Simulation and Experimental Results
Simulation Setup
Simulations were conducted using the Gazebo platform with 5 PX4-controlled quadrotor China UAV drone models. The communication topology is shown in the experimental setup figure. The formation control parameters were configured as follows:
| Parameter | Value | Parameter | Value |
|---|---|---|---|
| Φ̂i,lj(t1), l≠j | 0.1 | k1,p | 2.5 |
| Φ̂i,lj(t1), l=j | 1 | k1,q | 1.5 |
| μ | 0.1 | k2,p | 0.1 |
| δi,l | 1.15 | k2,q | 0.05 |
| hj | 0.0002 | γ1 | 7/9 |
Performance Under Uncertain Disturbances
To evaluate robustness, a continuous wind field with an average speed of 2 m/s and a maximum of 3 m/s was simulated. At t = 26 s, a 7 m/s gust lasting 0.5 s was introduced. The simulation results confirmed that the China UAV drone swarm maintained the desired formation geometry under wind disturbances. The formation position error converged to within 0.1 m after 15 seconds and rapidly reconverged after the gust disturbance. The velocity curves of all UAVs also showed rapid convergence. The performance under different wind conditions was quantified in the following table:
| Wind (m/s) | t=2s | t=5s | t=10s | t=30s | t=50s | t=70s |
|---|---|---|---|---|---|---|
| 7 | 1.842 | 0.760 | 0.098 | 0.089 | 0.085 | 0.082 |
| 10 | 2.010 | 1.136 | 0.138 | 0.075 | 0.086 | 0.088 |
| 13 | 1.910 | 1.490 | 0.152 | 0.078 | 0.084 | 0.096 |
| 15 | 2.590 | 1.785 | 0.236 | 0.143 | 0.118 | 0.125 |
The results demonstrate that the data-driven controller ensures error convergence below 0.1 m for winds up to 13 m/s. Even at 15 m/s, where actuator saturation limits performance, the error remains below 0.15 m. The scalability of the approach was further verified by extending the swarm to 9 quadrotor China UAV drones, where the formation error maintained similar convergence characteristics.

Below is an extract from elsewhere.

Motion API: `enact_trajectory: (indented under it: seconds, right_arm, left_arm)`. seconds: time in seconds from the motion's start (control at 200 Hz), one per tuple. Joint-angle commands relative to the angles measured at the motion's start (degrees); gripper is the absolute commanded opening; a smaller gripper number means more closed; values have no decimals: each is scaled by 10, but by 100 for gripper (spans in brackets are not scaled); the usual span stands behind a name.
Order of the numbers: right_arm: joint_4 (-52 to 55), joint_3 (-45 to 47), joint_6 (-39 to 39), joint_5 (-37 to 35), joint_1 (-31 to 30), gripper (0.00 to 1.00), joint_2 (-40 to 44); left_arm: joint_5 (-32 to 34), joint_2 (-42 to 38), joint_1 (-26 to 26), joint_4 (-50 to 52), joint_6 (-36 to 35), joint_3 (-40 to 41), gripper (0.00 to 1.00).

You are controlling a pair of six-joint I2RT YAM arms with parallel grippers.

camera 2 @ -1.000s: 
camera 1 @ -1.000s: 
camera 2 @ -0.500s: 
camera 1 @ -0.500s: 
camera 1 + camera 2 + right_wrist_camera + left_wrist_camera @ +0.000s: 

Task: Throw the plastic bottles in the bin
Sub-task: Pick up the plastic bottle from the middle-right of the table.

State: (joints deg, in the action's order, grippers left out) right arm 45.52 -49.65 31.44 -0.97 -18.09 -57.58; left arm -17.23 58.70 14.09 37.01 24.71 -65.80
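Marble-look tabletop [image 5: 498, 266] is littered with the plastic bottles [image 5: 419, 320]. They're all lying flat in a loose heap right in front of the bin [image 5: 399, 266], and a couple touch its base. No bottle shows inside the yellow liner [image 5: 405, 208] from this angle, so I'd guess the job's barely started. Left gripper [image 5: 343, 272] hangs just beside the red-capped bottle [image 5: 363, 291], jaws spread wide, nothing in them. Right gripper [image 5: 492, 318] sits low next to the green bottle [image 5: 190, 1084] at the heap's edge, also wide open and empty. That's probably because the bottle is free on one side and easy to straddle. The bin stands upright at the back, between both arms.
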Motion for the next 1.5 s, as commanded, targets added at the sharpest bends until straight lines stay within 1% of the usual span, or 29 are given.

Time-Varying Formation Validation
The controller’s adaptability to formation shape changes was tested. The desired formation contracted at t = 20 s and expanded again at t = 45 s. The China UAV drone swarm successfully followed the time-varying reference, with the formation error reconverging to within 0.1 m after each change in under 5 seconds. This demonstrates the rapid response capability of the proposed data-driven sliding-mode controller for agile formation maneuvers.
Comparison with Model-Based Control
A comparison with a traditional model-based formation control method implemented under the same simulation environment showed that the model-based approach resulted in a formation error of approximately 0.17 m and a response time of 9 seconds. In contrast, the proposed data-driven method achieved a 41% reduction in formation error (0.1 m) and a 40% reduction in response time (5 seconds), clearly demonstrating the advantage of the model-free approach for uncertain quadrotor China UAV drone dynamics.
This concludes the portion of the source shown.